It’s that time when we all start thinking about New Year’s resolutions. I’ve come up with ten writing goals. I might be able to keep nine of them.
1) Learn how to spell hors d’oeuvres so I don’t have to google it every single time.
2) Use the word appetizers more instead of hors d’oeuvres.
3) Don’t yell things at the computer such as, “Find that file or I’ll show you what you can do with your gigabytes!” Or any other thing that would make the neighbors question my sanity.
4) Stop checking Amazon’s rankings for my novels. Do I really want to know that353,194 books are selling better than mine today? No, I don’t.
5) Stop noticing Amazon’s rankings for other books. Do I really want to know that Snookie’s book is number 11 in biographies? Again, no, I don’t.
6) Learn what all those acronyms mean so I can understand my fan emails.
7) Don’t send critiques to authors who have asked me for blurbs. (Yes, I have done this, and yes, I do feel bad about it. But in my defense, I was trying to help the authors improve their books.)
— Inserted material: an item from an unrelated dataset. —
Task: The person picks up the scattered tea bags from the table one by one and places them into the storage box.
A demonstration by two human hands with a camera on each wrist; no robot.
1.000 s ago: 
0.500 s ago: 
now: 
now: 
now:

8) Don’t see how many sunflower seeds the hamster can fit in its mouth while I’m supposed to be writing.
9) Don’t see how many Almond Joys I can fit in my mouth while I’m supposed to be writing.
10) Finish my middle-grade fantasy, sell my paranormal romance, write sequels to Slayers, Erasing Time, and the next Fairy Godmother book–and do all the revisions said books require.
Sigh. Can you guess which goal I’ll have the most trouble with?